▶ TASK TO COMPLETE
Please print nothing but the lines from the one containing "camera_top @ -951" to the final line below, exactly, and no pictures.

▶ INPUT DATA
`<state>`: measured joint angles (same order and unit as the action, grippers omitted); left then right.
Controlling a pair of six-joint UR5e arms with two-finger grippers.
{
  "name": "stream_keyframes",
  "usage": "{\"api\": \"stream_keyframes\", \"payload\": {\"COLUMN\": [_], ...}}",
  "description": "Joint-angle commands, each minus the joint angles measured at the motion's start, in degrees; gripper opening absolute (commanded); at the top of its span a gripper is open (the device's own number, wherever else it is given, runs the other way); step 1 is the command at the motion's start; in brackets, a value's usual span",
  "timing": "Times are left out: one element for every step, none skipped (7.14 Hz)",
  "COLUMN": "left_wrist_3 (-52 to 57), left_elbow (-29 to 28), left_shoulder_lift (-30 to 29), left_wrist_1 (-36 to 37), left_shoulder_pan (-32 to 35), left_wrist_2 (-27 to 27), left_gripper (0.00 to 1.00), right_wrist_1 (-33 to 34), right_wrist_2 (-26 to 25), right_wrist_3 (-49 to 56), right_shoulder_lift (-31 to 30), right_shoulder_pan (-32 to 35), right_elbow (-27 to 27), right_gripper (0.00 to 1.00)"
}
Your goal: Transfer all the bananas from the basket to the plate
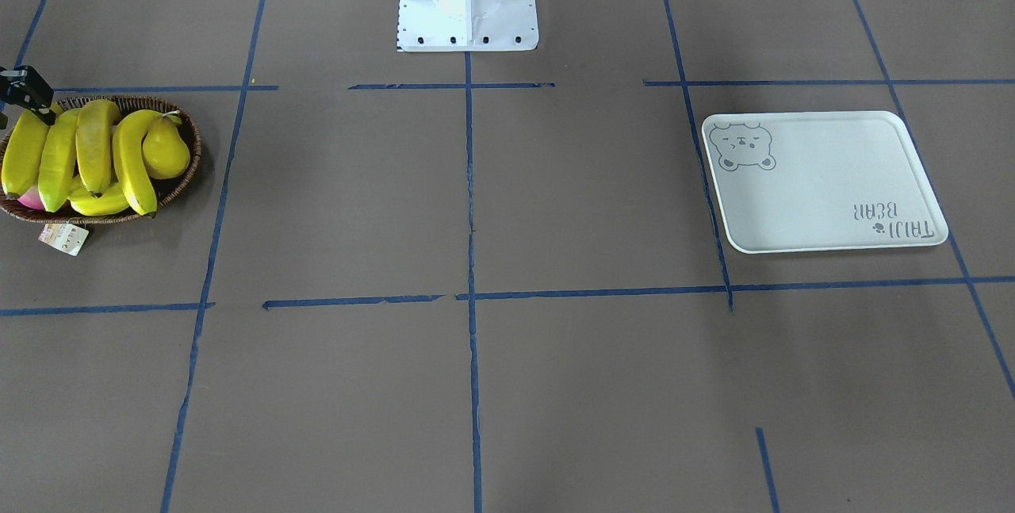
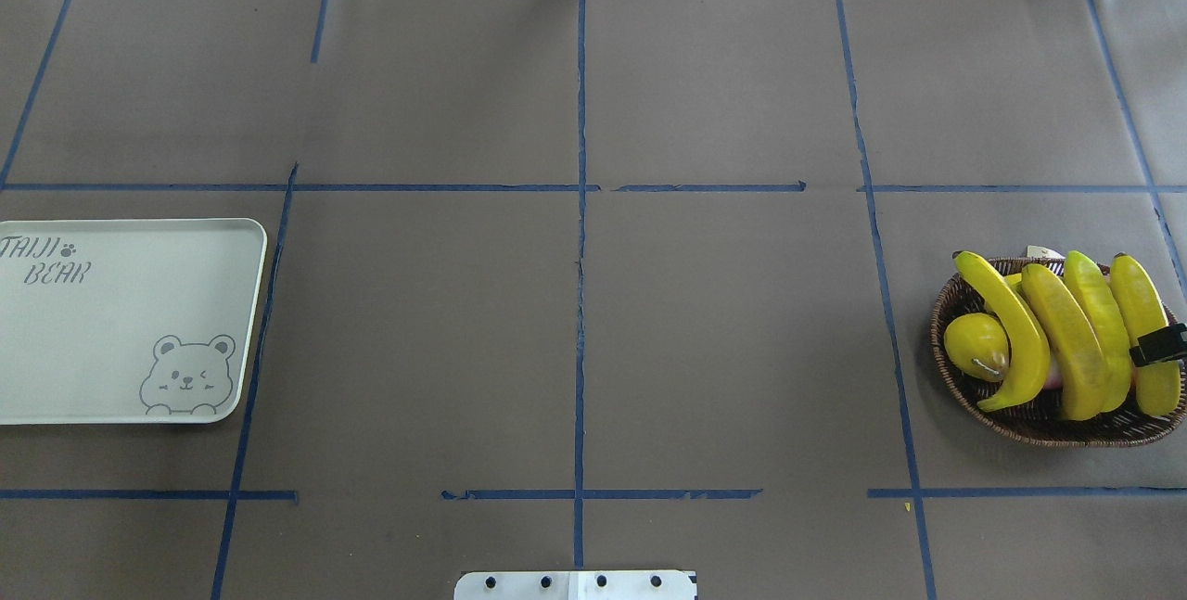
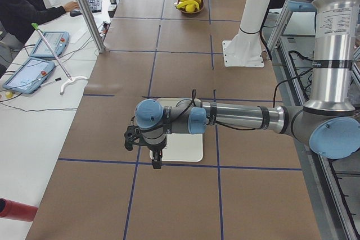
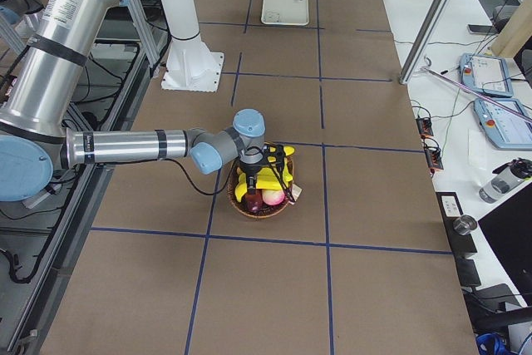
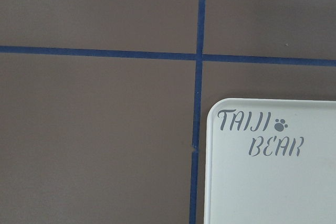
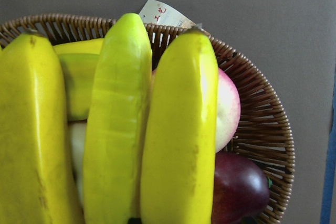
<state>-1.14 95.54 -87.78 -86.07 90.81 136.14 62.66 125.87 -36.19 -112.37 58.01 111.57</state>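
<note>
Nearest us, the left gripper (image 3: 156, 162) hangs by one off-white rectangular plate (image 2: 121, 322); the right gripper (image 2: 1161, 345) hovers over four glossy yellow bananas (image 2: 1066, 340) in one wicker basket (image 2: 1039, 428). We cannot tell either grip.

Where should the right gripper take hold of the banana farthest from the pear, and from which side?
Around its middle, from straight above. That outermost banana lies on top of the pile in the basket, uncovered, with a neighbouring banana close alongside, so the right gripper would best close across its narrow width.
</note>
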Motion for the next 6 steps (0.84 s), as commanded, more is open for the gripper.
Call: {"api": "stream_keyframes", "payload": {"left_wrist_3": [0.0, 0.0, 0.0, 0.0, 0.0, 0.0], "left_elbow": [0.0, 0.3, 0.3, 0.3, 0.5, 0.7], "left_shoulder_lift": [-0.1, -0.1, -0.1, -0.1, -0.1, -0.1], "left_wrist_1": [0.0, 0.0, 0.0, 0.0, 0.0, 0.1], "left_shoulder_pan": [0.0, 0.0, 0.0, 0.1, 0.1, 0.0], "left_wrist_2": [0.0, 0.0, 0.0, 0.0, 0.0, 0.0], "left_gripper": [1.0, 1.0, 1.0, 1.0, 1.0, 1.0], "right_wrist_1": [0.0, -0.1, -0.1, -0.1, -0.1, -0.1], "right_wrist_2": [0.0, 0.0, 0.0, 0.1, 0.1, 0.2], "right_wrist_3": [0.0, 0.0, 0.1, 0.1, 0.2, 0.4], "right_shoulder_lift": [0.0, 0.0, 0.0, 0.0, 0.0, -0.4], "right_shoulder_pan": [0.0, 0.0, 0.1, 0.1, 0.3, 0.4], "right_elbow": [-0.1, -0.1, 0.0, 0.0, 0.1, 0.5], "right_gripper": [0.43, 0.23, 0.08, 0.02, 0.01, 0.01]}}
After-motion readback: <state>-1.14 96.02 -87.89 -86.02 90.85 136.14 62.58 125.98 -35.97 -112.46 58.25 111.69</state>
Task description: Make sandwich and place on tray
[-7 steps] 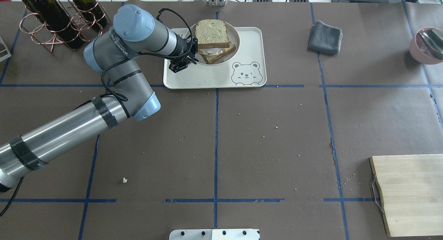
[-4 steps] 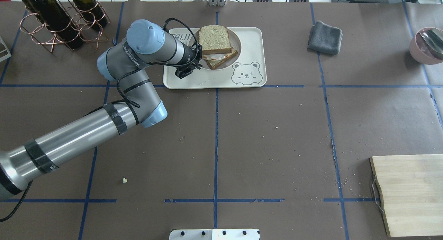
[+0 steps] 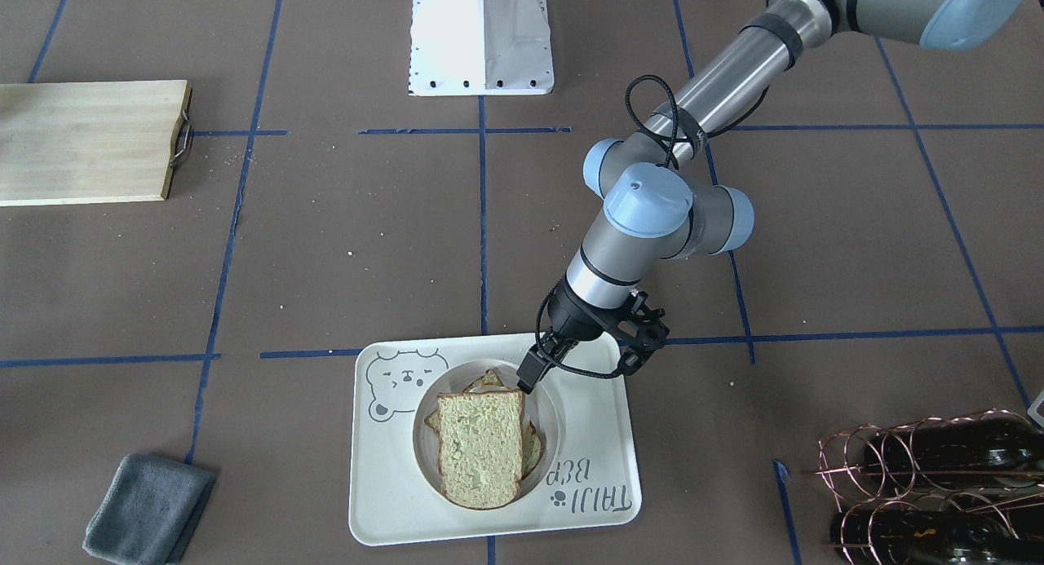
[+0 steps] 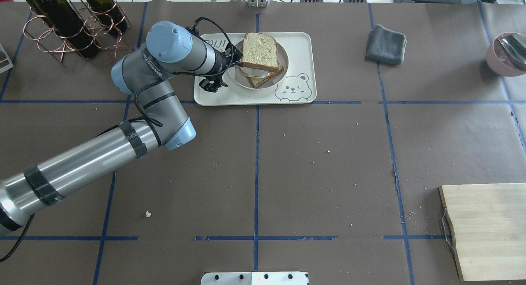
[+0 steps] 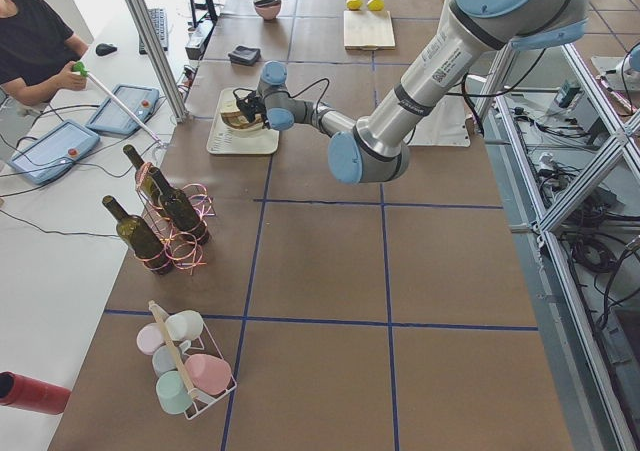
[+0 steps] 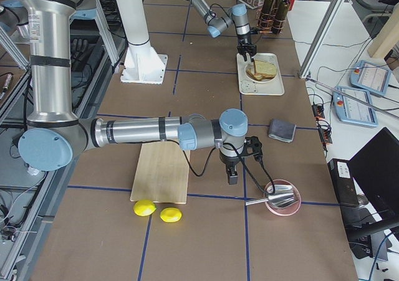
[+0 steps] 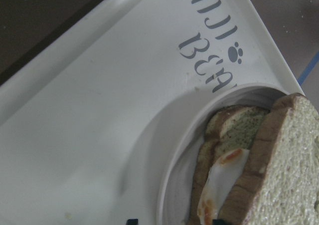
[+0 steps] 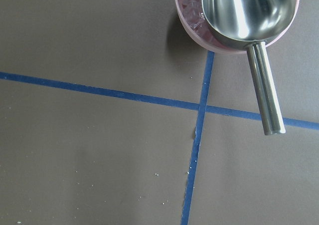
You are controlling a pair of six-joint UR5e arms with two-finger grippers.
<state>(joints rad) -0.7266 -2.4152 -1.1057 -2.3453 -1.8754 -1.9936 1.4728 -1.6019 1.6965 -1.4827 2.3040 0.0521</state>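
Evidently the sandwich [image 4: 259,52] sits on its plate [image 4: 240,77] inside the tray [image 4: 254,93], near the desk's far edge. The left claw [image 3: 528,376] hangs at the plate's rim; clamped or slack, I cannot tell. Best to let go fully, then rise straight up so nothing drags.

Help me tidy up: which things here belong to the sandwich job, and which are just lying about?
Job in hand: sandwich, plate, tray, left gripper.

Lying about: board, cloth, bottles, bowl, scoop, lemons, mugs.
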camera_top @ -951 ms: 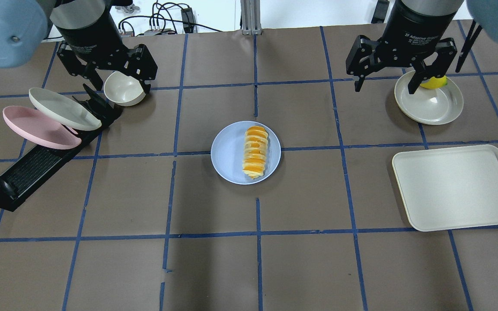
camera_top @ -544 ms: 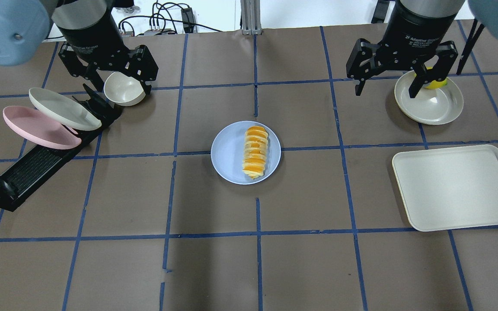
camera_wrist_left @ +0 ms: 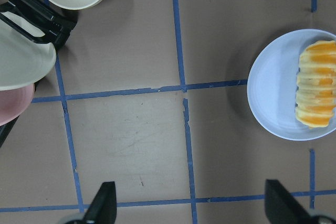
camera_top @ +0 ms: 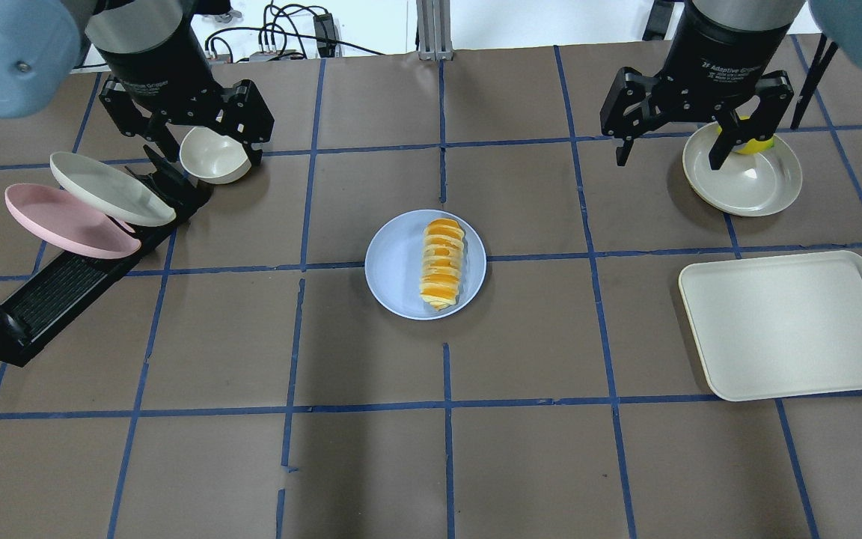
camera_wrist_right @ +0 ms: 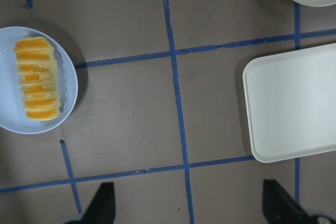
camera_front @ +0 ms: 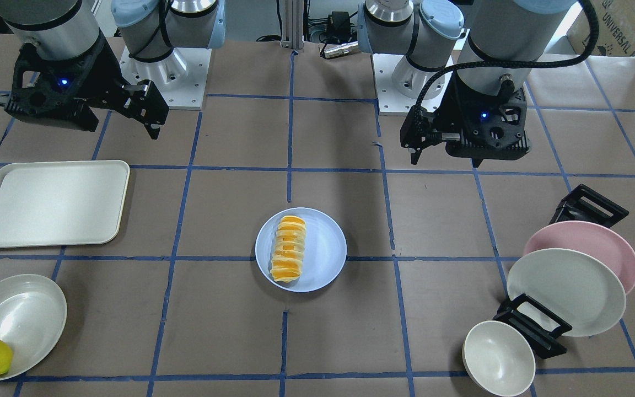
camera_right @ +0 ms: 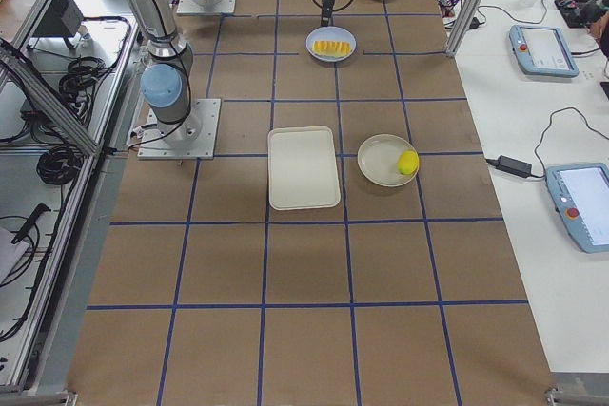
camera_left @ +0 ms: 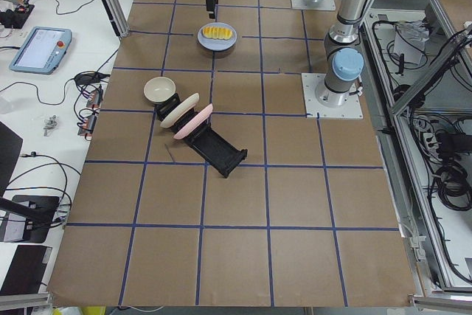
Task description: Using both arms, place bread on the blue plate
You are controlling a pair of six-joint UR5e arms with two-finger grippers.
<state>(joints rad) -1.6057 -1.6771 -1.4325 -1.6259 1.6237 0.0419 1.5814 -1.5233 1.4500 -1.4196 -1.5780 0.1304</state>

▶ TASK RESULT
camera_top @ -951 ms: 
camera_top @ -544 ms: 
camera_wrist_left @ +0 ms: 
camera_top @ +0 ms: 
camera_wrist_right @ +0 ms: 
camera_front @ +0 ms: 
camera_right @ +0 ms: 
camera_left @ +0 ms: 
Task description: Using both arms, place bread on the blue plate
You are controlling a pair of six-joint UR5e arms with two-finger grippers.
<state>(joints rad) -1.6057 -1.6771 -1.4325 -1.6259 1.6237 0.0419 1.5814 -1.5233 1.4500 -1.4196 -1.5780 0.1304</state>

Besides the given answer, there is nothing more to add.